§ Information

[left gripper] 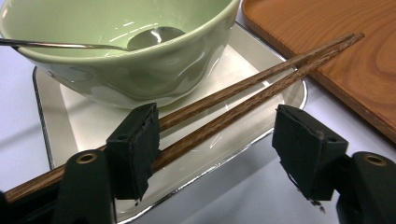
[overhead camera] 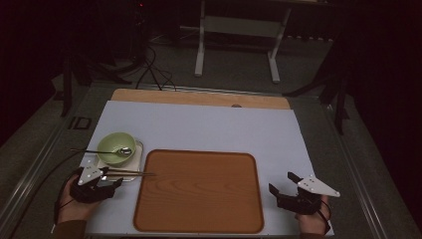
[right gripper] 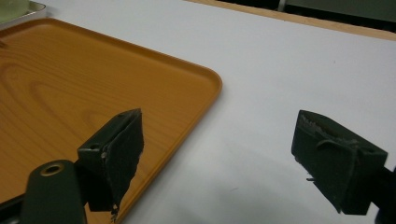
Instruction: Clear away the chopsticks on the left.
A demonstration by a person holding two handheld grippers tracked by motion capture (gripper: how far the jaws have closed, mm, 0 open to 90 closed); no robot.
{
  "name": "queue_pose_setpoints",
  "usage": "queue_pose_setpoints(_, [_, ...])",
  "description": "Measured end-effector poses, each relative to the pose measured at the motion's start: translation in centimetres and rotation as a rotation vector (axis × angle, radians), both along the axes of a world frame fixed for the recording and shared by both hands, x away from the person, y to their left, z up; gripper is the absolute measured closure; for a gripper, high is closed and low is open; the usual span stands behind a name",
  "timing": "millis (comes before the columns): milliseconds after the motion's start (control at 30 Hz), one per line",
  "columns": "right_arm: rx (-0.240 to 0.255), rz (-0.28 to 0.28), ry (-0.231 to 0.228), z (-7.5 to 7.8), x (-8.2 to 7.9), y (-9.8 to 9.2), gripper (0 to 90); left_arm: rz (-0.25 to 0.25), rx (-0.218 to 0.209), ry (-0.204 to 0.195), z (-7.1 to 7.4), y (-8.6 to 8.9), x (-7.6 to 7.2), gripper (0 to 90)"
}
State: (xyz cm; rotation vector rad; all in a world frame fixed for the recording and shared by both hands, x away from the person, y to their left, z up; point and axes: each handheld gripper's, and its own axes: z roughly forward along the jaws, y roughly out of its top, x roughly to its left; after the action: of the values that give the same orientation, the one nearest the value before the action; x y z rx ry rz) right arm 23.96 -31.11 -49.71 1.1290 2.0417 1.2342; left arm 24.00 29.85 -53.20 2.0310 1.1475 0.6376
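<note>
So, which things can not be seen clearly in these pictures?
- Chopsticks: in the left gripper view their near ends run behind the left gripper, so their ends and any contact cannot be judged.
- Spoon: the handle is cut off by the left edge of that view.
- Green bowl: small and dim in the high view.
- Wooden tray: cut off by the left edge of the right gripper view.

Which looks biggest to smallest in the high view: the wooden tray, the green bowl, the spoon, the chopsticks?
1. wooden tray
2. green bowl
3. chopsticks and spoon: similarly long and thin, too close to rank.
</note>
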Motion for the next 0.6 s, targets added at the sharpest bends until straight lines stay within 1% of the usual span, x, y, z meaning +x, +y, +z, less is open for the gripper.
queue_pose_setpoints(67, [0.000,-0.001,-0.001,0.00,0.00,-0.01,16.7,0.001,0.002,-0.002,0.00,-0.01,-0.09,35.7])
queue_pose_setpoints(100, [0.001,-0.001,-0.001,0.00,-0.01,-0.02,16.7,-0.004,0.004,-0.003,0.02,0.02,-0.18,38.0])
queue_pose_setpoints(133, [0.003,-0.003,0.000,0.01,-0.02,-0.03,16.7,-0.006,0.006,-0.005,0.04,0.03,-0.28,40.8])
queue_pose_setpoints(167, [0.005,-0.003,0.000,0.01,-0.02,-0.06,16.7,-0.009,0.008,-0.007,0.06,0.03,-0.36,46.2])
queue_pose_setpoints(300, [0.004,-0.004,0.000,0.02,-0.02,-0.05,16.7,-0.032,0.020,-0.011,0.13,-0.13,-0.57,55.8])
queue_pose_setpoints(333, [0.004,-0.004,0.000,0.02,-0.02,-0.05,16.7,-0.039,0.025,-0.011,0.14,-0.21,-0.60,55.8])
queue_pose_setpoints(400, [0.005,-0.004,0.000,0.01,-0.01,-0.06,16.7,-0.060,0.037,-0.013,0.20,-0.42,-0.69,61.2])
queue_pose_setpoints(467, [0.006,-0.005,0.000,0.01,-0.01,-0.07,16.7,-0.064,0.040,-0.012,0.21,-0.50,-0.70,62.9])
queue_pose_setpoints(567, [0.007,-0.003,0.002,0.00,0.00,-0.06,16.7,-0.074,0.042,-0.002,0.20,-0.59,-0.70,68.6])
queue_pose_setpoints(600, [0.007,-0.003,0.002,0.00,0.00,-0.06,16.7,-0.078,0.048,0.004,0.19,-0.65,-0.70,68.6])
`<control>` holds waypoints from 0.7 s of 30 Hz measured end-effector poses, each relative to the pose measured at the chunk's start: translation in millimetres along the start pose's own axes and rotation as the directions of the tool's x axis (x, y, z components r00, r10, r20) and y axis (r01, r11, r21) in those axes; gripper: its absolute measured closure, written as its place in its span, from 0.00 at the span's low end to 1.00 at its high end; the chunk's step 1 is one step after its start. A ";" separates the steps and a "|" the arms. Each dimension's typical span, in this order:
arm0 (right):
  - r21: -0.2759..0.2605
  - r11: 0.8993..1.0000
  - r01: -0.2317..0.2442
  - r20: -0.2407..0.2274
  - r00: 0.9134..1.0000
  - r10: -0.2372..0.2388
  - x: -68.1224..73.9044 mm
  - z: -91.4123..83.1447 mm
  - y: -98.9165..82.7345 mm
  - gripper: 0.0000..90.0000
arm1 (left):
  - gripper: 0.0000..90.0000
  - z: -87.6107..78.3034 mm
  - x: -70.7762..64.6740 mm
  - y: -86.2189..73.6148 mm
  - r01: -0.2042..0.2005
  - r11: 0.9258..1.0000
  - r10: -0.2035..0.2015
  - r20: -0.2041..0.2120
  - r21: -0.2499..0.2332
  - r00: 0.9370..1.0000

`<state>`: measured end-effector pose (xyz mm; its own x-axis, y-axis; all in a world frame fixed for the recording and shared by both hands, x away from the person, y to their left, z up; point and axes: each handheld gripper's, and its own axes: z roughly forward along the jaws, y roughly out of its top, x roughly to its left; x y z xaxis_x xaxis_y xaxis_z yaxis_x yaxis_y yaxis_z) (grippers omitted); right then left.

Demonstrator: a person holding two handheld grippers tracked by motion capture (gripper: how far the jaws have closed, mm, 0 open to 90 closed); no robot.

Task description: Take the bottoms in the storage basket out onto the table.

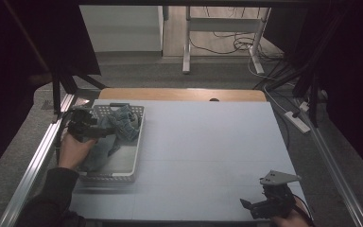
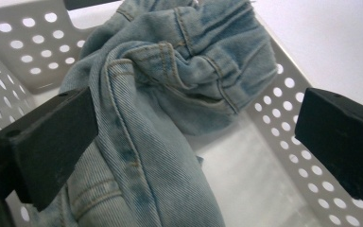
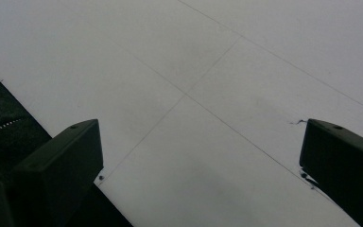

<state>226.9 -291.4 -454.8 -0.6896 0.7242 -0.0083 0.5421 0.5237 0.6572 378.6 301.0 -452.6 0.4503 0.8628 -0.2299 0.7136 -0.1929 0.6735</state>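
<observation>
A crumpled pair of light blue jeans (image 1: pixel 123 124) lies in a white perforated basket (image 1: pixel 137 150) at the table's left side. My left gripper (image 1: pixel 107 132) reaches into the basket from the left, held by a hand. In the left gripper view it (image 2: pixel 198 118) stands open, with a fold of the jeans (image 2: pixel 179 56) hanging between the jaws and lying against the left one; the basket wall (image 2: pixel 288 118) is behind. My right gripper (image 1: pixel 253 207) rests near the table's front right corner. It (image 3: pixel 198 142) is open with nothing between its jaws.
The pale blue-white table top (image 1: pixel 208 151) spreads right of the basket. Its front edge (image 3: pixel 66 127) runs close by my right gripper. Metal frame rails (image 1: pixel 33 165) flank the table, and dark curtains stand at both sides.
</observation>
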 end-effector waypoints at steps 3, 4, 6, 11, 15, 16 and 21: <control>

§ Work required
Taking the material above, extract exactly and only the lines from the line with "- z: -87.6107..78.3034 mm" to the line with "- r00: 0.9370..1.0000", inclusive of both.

§ Answer space
  - z: -87.6107..78.3034 mm
  - x: -70.7762..64.6740 mm
  - y: -86.2189..73.6148 mm
  - r01: -0.2042..0.2005
  - r11: 0.9258..1.0000
  - r10: -0.2035..0.2015
  - r20: -0.2041..0.2120
  - r21: -0.2499..0.2332
  - r00: 0.9370..1.0000

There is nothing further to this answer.